Todos sus instintos, cada célula de su cuerpo, lo instaban a ir a buscarla para traerla de vuelta, en brazos si fuera necesario. Estaba deseando hacerlo, pero sabía que no saldría bien. Era obvio que el incidente con Sam la había disgustado y sería mejor que le diera un poco de tiempo. Arrastrarla a su casa solo solucionaría el problema temporalmente y Simon no estaba interesado en el corto plazo. Necesitaba a Kara y quería tenerla para siempre. No se contentaría con otra cosa.

Si hace unas semanas alguien le hubiera dicho que conocería a una mujer sin la cual no podría vivir, se habría desternillado de la risa. Pero en ese momento no le hacía ninguna gracia. Kara era lo más importante en su vida y era incapaz de plantearse un futuro sin ella.

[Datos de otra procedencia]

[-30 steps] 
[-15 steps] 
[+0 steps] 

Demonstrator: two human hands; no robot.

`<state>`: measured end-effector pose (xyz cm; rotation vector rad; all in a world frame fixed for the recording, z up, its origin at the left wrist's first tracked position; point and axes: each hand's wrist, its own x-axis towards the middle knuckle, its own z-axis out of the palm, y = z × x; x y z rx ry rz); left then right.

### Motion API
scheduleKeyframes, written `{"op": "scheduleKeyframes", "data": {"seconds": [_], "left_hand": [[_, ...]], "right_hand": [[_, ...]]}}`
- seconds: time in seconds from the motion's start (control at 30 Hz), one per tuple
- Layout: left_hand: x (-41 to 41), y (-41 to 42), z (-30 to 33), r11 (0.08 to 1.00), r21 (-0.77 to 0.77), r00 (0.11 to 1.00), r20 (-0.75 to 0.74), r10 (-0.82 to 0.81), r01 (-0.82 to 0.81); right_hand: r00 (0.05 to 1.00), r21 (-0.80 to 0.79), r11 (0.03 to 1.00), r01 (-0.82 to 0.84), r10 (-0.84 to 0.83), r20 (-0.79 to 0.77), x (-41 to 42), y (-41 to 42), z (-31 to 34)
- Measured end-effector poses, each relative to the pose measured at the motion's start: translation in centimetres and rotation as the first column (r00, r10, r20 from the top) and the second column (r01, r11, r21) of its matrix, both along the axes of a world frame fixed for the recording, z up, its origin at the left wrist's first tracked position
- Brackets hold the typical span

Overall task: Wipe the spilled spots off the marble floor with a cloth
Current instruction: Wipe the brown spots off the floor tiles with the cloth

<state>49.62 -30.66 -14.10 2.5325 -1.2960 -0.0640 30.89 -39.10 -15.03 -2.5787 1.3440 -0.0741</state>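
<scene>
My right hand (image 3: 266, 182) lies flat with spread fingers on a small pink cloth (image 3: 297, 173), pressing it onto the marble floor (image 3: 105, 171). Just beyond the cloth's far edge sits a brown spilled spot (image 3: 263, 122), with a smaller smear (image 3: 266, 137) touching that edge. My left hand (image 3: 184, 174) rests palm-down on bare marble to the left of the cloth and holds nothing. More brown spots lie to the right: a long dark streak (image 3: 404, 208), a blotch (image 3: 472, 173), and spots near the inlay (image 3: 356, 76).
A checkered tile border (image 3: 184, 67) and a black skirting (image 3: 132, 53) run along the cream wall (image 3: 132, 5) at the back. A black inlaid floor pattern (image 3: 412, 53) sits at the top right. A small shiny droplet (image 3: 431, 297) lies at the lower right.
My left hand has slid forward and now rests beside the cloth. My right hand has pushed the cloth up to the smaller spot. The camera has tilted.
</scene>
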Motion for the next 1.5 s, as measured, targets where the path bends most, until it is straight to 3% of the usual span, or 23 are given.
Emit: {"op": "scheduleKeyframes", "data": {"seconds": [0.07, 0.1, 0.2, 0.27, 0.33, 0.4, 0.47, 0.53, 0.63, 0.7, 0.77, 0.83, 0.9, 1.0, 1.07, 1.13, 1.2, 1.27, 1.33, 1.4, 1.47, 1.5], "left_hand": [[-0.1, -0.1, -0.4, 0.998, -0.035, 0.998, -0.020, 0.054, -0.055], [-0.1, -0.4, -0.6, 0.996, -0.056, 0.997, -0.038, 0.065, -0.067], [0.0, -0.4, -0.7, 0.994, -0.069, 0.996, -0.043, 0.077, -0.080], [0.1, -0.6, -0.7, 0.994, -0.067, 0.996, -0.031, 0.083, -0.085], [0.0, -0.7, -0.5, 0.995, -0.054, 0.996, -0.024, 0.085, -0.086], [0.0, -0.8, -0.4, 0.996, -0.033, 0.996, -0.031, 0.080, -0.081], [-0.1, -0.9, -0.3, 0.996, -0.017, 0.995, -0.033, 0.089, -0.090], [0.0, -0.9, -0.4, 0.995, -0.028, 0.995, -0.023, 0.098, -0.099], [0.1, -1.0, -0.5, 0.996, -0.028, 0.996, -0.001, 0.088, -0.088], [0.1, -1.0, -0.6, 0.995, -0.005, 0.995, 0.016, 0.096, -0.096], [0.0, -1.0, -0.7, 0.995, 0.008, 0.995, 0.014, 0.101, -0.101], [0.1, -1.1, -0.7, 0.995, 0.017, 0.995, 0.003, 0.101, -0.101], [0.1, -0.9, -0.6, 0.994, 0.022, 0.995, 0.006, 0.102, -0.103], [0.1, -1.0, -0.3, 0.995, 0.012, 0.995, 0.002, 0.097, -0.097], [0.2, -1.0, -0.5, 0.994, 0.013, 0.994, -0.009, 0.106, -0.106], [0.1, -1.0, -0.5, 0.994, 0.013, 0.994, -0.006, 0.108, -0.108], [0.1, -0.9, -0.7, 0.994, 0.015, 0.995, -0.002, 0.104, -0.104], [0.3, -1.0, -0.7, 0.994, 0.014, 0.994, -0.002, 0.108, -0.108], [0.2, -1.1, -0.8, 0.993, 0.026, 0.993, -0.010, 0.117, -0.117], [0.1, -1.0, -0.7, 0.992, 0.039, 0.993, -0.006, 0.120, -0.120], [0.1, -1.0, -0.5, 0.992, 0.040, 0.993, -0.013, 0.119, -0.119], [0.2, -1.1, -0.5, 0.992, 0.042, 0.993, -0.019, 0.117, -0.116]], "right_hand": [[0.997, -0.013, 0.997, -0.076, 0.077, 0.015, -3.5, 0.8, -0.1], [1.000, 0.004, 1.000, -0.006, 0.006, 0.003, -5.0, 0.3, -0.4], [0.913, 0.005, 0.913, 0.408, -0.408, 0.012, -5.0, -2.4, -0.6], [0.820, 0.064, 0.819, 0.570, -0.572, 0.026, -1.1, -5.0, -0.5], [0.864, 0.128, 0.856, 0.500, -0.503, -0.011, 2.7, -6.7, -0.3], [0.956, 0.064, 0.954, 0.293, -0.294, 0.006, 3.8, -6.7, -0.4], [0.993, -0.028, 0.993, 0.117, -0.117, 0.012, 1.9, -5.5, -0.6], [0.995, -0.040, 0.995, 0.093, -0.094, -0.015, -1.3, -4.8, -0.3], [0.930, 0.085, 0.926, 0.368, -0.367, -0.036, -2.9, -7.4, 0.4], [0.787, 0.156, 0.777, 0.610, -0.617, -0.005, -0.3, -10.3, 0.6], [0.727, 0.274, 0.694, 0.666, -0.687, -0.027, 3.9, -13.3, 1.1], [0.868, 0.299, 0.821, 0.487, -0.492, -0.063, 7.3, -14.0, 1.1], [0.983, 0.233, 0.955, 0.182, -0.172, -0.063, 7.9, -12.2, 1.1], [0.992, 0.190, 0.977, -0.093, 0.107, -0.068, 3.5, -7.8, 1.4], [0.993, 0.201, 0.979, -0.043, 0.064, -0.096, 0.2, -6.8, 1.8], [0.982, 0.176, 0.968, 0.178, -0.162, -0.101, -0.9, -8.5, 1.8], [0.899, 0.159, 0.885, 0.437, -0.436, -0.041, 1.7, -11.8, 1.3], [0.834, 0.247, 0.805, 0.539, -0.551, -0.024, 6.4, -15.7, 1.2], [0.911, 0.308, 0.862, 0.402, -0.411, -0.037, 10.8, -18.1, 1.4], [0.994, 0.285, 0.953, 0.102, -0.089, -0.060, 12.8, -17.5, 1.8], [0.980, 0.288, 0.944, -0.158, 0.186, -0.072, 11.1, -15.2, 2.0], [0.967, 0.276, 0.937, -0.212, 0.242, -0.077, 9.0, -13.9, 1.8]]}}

¿Qué tipo de vida había llevado antes de conocerla? Frunció el ceño recordando a todas las mujeres que se había tirado en el pasado. Mujeres que tenían que beber y ser agasajadas con regalos prohibitivos para ofrecerle sus cuerpos. Habían sido experiencias vacías con personas que toleraban sus actos a cambio de dinero. Aquellos tratos habían satisfecho de forma temporal sus necesidades, pero le habían dejado un inmenso vacío, que ni siquiera había notado antes de conocer a Kara. Había descubierto lo que suponía estar con una mujer que lo deseaba de verdad y ya no había vuelta atrás. Necesitaba a Kara más que al aire que respiraba. Simon puso a Dios por testigo de que, a pesar de que no la merecía, la recuperaría.

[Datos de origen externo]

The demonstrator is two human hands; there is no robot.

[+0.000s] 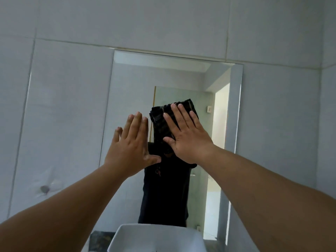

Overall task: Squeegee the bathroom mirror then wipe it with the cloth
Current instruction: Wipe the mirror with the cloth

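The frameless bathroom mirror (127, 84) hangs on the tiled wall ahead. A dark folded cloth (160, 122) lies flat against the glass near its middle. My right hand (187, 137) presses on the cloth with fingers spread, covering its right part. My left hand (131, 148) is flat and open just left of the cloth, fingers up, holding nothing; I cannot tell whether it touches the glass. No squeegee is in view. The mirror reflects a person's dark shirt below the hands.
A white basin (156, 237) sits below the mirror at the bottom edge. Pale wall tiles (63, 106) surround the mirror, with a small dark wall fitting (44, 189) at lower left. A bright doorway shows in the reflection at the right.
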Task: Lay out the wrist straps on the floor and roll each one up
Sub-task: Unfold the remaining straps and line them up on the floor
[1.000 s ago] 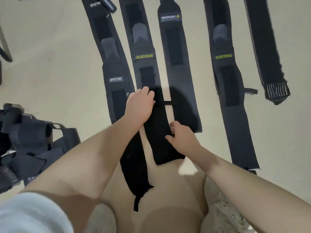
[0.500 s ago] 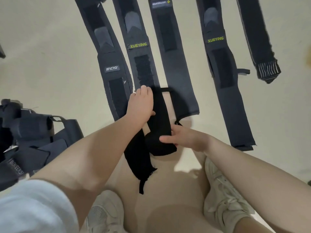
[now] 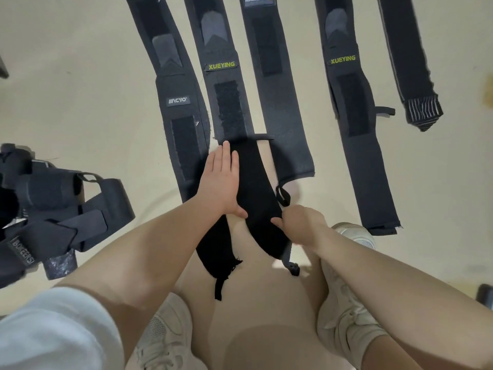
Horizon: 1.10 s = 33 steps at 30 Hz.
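Note:
Several black wrist straps lie side by side on the pale floor, running away from me. The second from the left, a XUEYING strap [image 3: 226, 102], ends near me in a plain black fabric tail [image 3: 256, 188]. My left hand [image 3: 222, 182] rests flat on the tail's left edge, fingers straight. My right hand [image 3: 300, 224] pinches the tail's right edge near its lower end, fingers curled. To the left lies the strap with a white label [image 3: 181, 124], to the right the MANUSKLEAR strap [image 3: 282, 108], a second XUEYING strap [image 3: 354, 124] and a striped-end strap [image 3: 408, 62].
A heap of other black straps [image 3: 53, 217] sits on the floor at the left. My knees and white shoes [image 3: 346, 303] fill the bottom of the view. A dark object [image 3: 485, 295] shows at the right edge.
The rolled-up lower end of the black tail has come flat and longer toward me. My left hand slid a little down its left edge; my right hand stays on its right edge.

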Each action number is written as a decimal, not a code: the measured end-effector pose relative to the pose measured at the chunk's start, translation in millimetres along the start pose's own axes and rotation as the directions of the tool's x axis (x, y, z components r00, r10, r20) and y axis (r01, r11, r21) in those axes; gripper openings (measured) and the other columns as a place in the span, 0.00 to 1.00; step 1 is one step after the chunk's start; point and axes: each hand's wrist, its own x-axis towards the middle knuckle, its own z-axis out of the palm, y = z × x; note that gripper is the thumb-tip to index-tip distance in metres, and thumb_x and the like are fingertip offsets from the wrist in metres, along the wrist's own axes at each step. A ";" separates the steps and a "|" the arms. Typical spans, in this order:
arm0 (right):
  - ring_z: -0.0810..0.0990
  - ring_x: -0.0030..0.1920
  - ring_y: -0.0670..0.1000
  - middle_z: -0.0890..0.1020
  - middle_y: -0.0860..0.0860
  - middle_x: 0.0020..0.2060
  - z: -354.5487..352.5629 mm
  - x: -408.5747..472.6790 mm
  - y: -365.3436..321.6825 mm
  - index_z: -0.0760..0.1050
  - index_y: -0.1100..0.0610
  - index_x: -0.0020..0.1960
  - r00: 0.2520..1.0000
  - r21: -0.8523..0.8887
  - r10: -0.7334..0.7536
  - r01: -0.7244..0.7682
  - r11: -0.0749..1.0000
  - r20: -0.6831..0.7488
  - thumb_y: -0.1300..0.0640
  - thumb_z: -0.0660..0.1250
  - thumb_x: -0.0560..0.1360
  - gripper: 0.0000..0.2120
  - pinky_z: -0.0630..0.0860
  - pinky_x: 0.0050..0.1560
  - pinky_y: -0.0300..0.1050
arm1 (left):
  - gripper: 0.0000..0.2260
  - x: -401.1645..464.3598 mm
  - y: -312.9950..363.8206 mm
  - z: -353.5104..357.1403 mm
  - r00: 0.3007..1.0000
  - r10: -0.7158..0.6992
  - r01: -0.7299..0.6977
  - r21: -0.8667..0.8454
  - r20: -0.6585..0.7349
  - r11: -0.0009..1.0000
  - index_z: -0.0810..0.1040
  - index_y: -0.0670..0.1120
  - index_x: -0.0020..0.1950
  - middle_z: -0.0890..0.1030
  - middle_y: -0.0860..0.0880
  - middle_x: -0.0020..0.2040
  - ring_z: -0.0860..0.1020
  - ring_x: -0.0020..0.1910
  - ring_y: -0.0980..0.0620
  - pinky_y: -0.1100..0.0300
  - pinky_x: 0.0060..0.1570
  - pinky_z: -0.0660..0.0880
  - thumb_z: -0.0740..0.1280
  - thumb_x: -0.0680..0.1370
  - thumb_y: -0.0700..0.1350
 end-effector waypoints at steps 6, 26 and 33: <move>0.70 0.30 0.50 0.66 0.49 0.30 -1.3 -4.6 -5.8 0.70 0.43 0.45 0.983 -0.546 -0.177 0.125 0.829 -0.043 0.53 0.53 0.83 0.11 0.60 0.26 0.38 | 0.63 -0.3 3.6 -1.6 0.999 -0.036 0.035 0.036 0.011 0.999 0.36 0.38 0.76 0.36 0.36 0.75 0.39 0.75 0.38 0.46 0.72 0.39 0.69 0.61 0.73; 0.76 0.37 0.49 0.79 0.54 0.40 -116.6 -7.1 -229.0 0.74 0.59 0.42 0.900 0.315 -0.397 0.435 0.843 -0.181 0.59 0.57 0.79 0.10 0.75 0.42 0.42 | 0.26 -165.6 -190.0 9.0 0.952 -0.247 0.181 -0.315 -0.183 0.932 0.60 0.44 0.75 0.56 0.44 0.76 0.50 0.76 0.44 0.54 0.74 0.49 0.61 0.78 0.50; 0.67 0.36 0.51 0.71 0.53 0.34 -74.2 -7.0 -316.7 0.66 0.61 0.37 0.876 0.181 -0.459 0.481 0.858 -0.149 0.63 0.55 0.75 0.09 0.64 0.34 0.43 | 0.27 -227.0 -231.4 79.6 0.687 -0.721 0.487 -0.679 -0.090 0.549 0.57 0.42 0.76 0.51 0.41 0.77 0.47 0.76 0.43 0.51 0.73 0.48 0.61 0.79 0.47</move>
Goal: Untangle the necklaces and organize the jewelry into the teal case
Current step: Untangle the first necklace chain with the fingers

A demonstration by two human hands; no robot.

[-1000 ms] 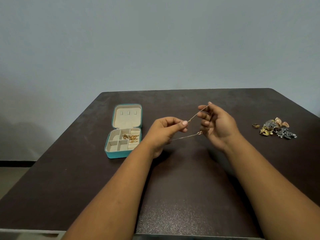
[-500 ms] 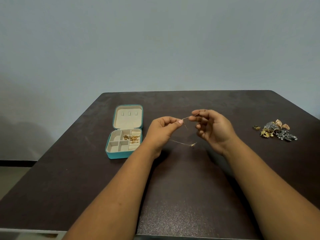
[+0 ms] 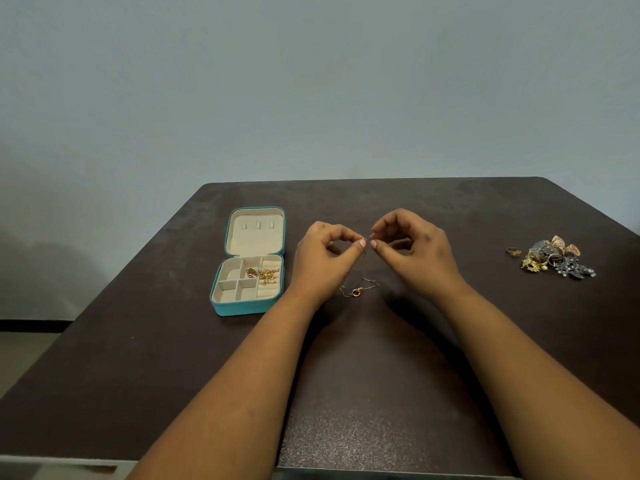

Hizo un esfuerzo para ir al dormitorio, se desnudó y se dirigió hacia la cama. Se dio la vuelta con brusquedad y volvió a la pila de ropa que había dejado en el suelo para rebuscar en el bolsillo de los pantalones. Sacó la moneda que Kara le había regalado, cerró la mano y, aunque estaba totalmente desvelado, se metió en la cama deseando que el sueño lo ayudara a olvidarse de todo.

La partida de Kara era como una tortura cruel. La casa estaba demasiado silenciosa, demasiado vacía. Desde que había cruzado la puerta por primera vez, su presencia había sido palpable y Simon percibía el fantasma de su esencia y los ecos de su risa.

Metió la moneda bajo la almohada y se tumbó de espaldas. Estaba agitado y rezó para que el sueño se lo llevara…, pero Dios debía de estar ocupado porque se pasó en vela casi toda la noche, buscando la mejor estrategia para recuperar a Kara.

La recuperaría. Era la única opción que se planteaba. Tan solo tenía que encontrar la mejor forma de alcanzar su objetivo.

Cuando por fin consiguió dormirse ya despuntaba el día, pero no logró descansar, pues las visiones de Kara lo atormentaron en sueños.